Exercise instructions: Which lines below include "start"? Copy them all.

- - - - - - -

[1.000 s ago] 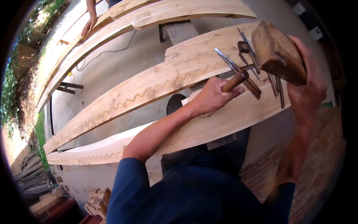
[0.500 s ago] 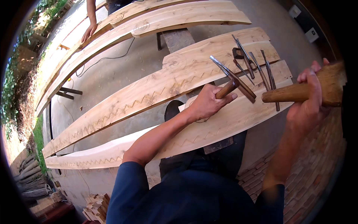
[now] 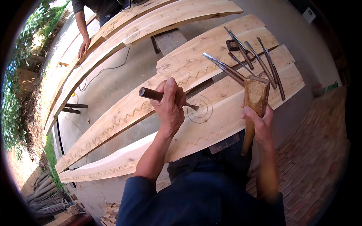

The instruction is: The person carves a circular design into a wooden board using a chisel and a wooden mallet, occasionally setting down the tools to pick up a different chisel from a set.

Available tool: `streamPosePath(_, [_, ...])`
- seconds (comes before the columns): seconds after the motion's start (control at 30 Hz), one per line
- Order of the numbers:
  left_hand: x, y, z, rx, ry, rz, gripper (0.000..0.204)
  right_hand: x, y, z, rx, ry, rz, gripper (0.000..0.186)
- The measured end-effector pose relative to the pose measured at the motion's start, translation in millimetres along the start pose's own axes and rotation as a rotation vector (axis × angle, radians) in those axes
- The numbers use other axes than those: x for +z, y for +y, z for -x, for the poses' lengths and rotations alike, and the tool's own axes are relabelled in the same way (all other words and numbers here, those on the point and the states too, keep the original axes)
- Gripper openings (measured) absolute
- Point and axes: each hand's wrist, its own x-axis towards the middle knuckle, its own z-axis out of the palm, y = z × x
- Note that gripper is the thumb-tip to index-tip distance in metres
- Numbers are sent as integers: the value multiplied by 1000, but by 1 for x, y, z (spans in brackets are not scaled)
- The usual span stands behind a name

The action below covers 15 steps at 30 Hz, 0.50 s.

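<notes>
My left hand (image 3: pixel 171 107) is wrapped around a chisel (image 3: pixel 151 93), its dark handle end pointing left. The chisel's blade slants down to the right, its tip at the penciled concentric circles on the near plank (image 3: pixel 235 109). At the right, my right hand (image 3: pixel 260 122) grips a worn wooden mallet (image 3: pixel 256 94). Its thick head is up and its handle slants down below the hand, over the plank's near edge. Zigzag lines run along the near plank and the middle plank (image 3: pixel 124 120).
Several chisels (image 3: pixel 271 66) and a small black tool (image 3: pixel 232 45) lie on the planks toward the right. Beyond, another person's hand (image 3: pixel 83 48) rests on a long curved board (image 3: pixel 158 28). A cable (image 3: pixel 109 68) trails over the floor. Poles (image 3: pixel 45 188) are stacked lower left.
My left hand has turned the chisel so its blade points right, onto the circles. My right hand has swung left from the right edge with the mallet, its head now up.
</notes>
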Motion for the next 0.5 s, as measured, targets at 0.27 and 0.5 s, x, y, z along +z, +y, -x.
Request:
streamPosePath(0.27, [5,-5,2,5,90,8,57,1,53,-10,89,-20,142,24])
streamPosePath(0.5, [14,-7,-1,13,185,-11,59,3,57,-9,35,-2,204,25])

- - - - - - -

Response area:
- seconds (comes before the columns): seconds after the motion's start (control at 30 Hz), one per line
- The measured end-effector pose relative to the pose measured at the motion's start, translation in millimetres along the start pose's own axes and rotation as a rotation vector (axis × angle, radians) in those axes

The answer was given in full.